To our knowledge, this is the first study examining the venom of the spider Oculicosa supermirabilis. A database search was performed to find out toxins of peptide nature similar to Osu1. So, transcriptomic and proteomic reports of spiders belonging to the phylogenetically distant families, such as Sparassidae, Theraphosidae, Viridasiidae, and Theridiidae, have described spider peptides precursors with some degree of identity to Osu1. However, still, none have been detected in such spider venoms by mass spectrometry or N-terminal peptide sequencing (Oldrati et al., 2017). Nonetheless, only peptide toxins with high identities (90–95%) to Osu1 were found in the spider gland transcriptomes, mainly from the Lycosidae and Pisauridae families (Zhang et al., 2010; Jiang et al., 2013). According to this, O. supermirabilis belongs to the Lycosidae family but has been phylogenetically related to the Pisauridae family (Zhang et al., 2010; Jiang et al., 2013).

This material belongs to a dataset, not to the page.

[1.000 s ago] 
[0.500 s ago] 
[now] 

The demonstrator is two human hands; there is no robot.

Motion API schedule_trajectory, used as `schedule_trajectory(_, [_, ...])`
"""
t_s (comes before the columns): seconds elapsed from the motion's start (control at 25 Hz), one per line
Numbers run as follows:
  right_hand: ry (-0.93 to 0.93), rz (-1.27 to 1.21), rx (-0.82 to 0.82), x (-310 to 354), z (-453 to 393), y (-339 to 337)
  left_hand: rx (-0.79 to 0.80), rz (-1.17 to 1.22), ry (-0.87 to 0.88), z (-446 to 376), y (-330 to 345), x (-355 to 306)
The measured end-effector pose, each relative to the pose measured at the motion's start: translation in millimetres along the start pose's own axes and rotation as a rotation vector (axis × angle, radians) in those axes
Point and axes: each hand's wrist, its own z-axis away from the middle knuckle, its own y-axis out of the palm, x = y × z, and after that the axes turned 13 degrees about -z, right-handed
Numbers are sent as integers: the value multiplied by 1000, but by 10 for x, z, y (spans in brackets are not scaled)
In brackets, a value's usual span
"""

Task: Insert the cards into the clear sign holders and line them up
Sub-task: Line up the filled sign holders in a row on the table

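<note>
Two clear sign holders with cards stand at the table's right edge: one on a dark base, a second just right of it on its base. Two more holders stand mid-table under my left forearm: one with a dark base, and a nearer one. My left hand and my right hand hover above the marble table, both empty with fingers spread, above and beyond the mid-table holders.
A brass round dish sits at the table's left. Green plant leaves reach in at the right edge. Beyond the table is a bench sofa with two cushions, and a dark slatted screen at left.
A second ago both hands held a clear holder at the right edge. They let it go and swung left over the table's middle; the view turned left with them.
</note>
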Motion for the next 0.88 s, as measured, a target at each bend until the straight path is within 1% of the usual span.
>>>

Besides the novelty of its primary structure, Osu1 can modify the ion currents of the hKv1.5 in contrast to other Kv peptide inhibitors. To our best knowledge, Osu1 is the first peptide that modifies and inhibits the ion current flowing through hKv1.5 at a given membrane potential. Based on our results, Osu1 does not bind to the hKv1.5 pore, but most likely, it adheres to the VSD of the hKv1.5. Consequently, Osu1 could not be considered a pore blocker, since it prevents hKv1.5 from opening at given membrane potential. Because of the limited amounts of natural and rOsu1 peptide to conduct the electrophysiological assays, we performed the measurements in a limited way. So, we could not determine a dose-response curve or selectivity measurements over other ion channels.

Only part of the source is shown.